* [PROBLEM DESCRIPTION] Within the material below, locate the line with "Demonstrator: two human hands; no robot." and the line with "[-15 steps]", then return those two lines and all lines between them, exactly as written.

* [INPUT DATA]
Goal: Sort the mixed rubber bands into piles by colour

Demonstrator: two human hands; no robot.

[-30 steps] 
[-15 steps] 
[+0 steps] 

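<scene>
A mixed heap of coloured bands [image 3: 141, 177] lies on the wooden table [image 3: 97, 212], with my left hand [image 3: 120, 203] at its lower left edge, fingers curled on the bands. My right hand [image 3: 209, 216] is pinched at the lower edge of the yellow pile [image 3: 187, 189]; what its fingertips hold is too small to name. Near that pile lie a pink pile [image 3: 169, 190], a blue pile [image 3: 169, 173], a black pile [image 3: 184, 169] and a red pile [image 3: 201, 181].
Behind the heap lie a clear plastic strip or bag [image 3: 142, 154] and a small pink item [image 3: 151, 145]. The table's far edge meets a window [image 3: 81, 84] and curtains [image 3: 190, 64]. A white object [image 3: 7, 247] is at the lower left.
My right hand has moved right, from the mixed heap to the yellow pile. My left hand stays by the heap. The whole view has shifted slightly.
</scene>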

* [EXERCISE SOLUTION]
Demonstrator: two human hands; no robot.

[-30 steps] 
[-15 steps] 

The requested output is complete.